I run from mother. My skin in the saturating rain is ever-more translucent. It loses its substance, and is no longer a thick, opaque white but now a faint, purple and blue revealing the blood vessels beneath like the skin and flesh of a snail. It is saturated, like paper, turning clear in the light and the rain, blending with the elements. Wind shakes the trees, making the gums slant like slashes on a manuscript, like people whose bodies are diminishing, above the sanded banks breaking and slipping. My reality is disintegrating. There is something else more real out there than me, and it is in the form of the huge sound of wind and storm.
Less is more. Abstinence is purity abstinence is purity. The memory of the personal doctrine ringing in the mind, the mind which is turning into a gradual pulp of mush and a slug-like thought.
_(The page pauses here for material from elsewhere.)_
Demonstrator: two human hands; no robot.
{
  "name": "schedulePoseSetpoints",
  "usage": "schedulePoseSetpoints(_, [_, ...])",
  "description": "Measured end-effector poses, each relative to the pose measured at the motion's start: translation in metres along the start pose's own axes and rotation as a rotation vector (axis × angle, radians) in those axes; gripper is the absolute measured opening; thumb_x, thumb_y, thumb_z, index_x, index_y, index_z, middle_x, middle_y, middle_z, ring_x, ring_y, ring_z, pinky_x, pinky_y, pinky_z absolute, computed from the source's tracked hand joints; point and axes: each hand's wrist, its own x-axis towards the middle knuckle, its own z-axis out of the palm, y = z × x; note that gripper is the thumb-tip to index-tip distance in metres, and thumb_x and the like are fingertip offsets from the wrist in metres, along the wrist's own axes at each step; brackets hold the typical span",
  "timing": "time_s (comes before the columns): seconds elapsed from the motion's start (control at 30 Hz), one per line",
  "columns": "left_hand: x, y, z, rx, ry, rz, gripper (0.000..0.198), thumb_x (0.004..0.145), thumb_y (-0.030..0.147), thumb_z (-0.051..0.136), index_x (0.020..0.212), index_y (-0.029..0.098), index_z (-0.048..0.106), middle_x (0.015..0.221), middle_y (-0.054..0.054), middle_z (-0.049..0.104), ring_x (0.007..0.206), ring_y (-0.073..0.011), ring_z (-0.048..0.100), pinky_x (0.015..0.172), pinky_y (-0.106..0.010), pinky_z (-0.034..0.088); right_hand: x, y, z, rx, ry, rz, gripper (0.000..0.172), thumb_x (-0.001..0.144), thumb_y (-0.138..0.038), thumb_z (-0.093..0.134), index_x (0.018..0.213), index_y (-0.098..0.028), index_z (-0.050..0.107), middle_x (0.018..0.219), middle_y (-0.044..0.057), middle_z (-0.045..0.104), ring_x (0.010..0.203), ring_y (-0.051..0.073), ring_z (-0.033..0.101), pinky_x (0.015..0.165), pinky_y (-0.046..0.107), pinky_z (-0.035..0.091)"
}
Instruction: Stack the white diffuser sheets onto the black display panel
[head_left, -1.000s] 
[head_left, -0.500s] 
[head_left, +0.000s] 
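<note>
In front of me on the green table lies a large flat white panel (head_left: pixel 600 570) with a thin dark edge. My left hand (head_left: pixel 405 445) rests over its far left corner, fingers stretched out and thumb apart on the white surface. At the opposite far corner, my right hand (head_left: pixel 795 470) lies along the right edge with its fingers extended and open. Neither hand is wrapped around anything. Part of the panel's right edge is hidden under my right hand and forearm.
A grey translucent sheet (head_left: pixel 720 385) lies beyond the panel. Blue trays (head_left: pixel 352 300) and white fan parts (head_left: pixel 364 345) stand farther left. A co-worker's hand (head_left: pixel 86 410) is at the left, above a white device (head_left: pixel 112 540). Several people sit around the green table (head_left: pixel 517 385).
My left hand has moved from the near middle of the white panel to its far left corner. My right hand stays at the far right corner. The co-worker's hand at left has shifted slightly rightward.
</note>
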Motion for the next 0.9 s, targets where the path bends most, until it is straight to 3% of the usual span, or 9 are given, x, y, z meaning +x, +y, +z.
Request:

Mental constipation; the mind is clogged, or else no longer has the energy to push out thought. Nor does the rest of the body and yet I run.
She runs from mother. She runs from the hearty meals of meat dripping in oil, oil soaking the meat, its muscle-fibres, its bones, because she knows, she knows so well, you are what you eat. She knew she was addicted to the marrow, its hard-setting, blood-celled fats. The frontal lobes of the brain ached, they screamed, for nourishment, they wanted to think, they ached for it, and all they could think about was the ache for food and nothing more. It does not take alot to propel her light skeletal form. For some dilapidated reason she enjoys likening herself to a ghost... while suppressing, bitterly, that soon perhaps she will be one. Can't have it all, she spits, to herself. And she runs.
The muscles work, the blood is squeezed, pumped around the body to those places which are greying, greying from lack of oxygen, from lack of energy. It feels like a massage. The pressure of the wind squeezes her body as well, wringing her out. It feels good, this feeling of existence.
Nature crashes all around her; water is spitting from the sky. Leaves, knocked out of their branches by the splash, drop like pins to the road, on which she runs and runs.
It is so beautiful. The cool whip of air. The strength of wind. It returns her face to a substantive white, and widens her eyes to its wonder. Wind tears at the edges of her eyes and its coldness produces a thin line of lacrymal liquid. Beautiful wind. Beautiful trees. Beautiful and poisonous hunger. It is so beautiful she feels like screaming.